Как прекрасно мы понимали друг друга! Как чудно жили на одной волне! Как легко транслировали друг другу сокровенное, недосказанное, оставаясь в уверенности, что и поняты и приняты! Какая прочная нить бескровного родства связывала нас!
— Да, вижу, вы — наш человек. Читайте и поддерживайте… — он назвал несколько фамилий из уже ушедших и еще живущих писателей, вполне ожидаемые мною, — и рассказывайте другим про то, что сами поняли. Моя к вам персональная просьба такая: берегите себя, старайтесь в любой ситуации выстоять. Вы меня поняли?
— Я все поняла. Так и будет, не сомневайтесь, — сказала я. — Выздоравливайте, очень вас прошу и буду молиться за вас. Обязательно выздоравливайте!
— Еще не все, — между тем продолжил мой собеседник. — Передайте благодарность вашим родителям за такую дочь, а также поздравьте мужа с прекрасной женой. Передайте им от меня пожелания здоровья и долгих лет жизни.
Меру искренности и весомости его слов не передать — океан.

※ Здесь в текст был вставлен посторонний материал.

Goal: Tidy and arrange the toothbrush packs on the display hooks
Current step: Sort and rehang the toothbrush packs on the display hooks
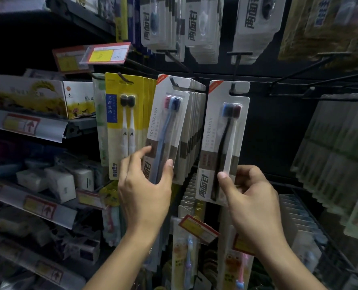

Ведь он сам по масштабу был человеком, сравнимым со стихиями.
— Спасибо-спасибо, — сказала я и мы попрощались.
Так я обещала своему великому наставнику нести факел наших ценностей до конца своей жизни.
***
Много дней я прожила под впечатлением от этого разговора. Угасающий голос Владимира Ивановича звучал в моей памяти, а я не знала, как и чем можно ему помочь. К тому же не оставляло подозрение, что он страдает от одиночества, всеми брошенный и забытый. Раздумывая, я все больше убеждалась в своей правоте — это чувство и эта досада не беспочвенны. Ведь я искала Владимира Ивановича во многих местах, звонила во все колокола, вела переговоры с ответственными людьми и пыталась что-то узнать по издательствам, журналам и расплодившимся союзам писателей, и везде только пожимали плечами, будто даже не слышали о таком — нигде и никто не мог мне сказать, как он поживает, где находится. Все, образно говоря, недоумевали, будто я спрашиваю о прошлогоднем снеге. В лучшем случае невнятно припоминали, что был такой, но давно отошел от дел и уехал куда-то то ли в пригород, то ли в подмосковный городок, где сотрудничает с каким-то второсортным журналом. В этих словах чудились спесь, высокомерие, столичное чванство, во всем отношении к Владимиру Ивановичу улавливалось что-то обидное и недостойное его.
Казалось, что вокруг имени Фирсова Владимира Ивановича, еще в начале своего творческого пути избравшего историко-патриотическую тематику, примкнувшего к эстетике писателей-деревенщиков{1}, продолжавших в искусстве линию Федора Михайловича Достоевского, теперь, во время засилья в культуре идеологических противников этого русского гения, образовался молчаливый заговор, с целью покончить с ним. Тогда логично и не удивительно, что никакого упоминания о Владимире Ивановиче в Интернете вообще не существовало. На мои запросы о нем Яндекс и Гугл только шипели и тоннами выплевывали какой-то злобный мусор.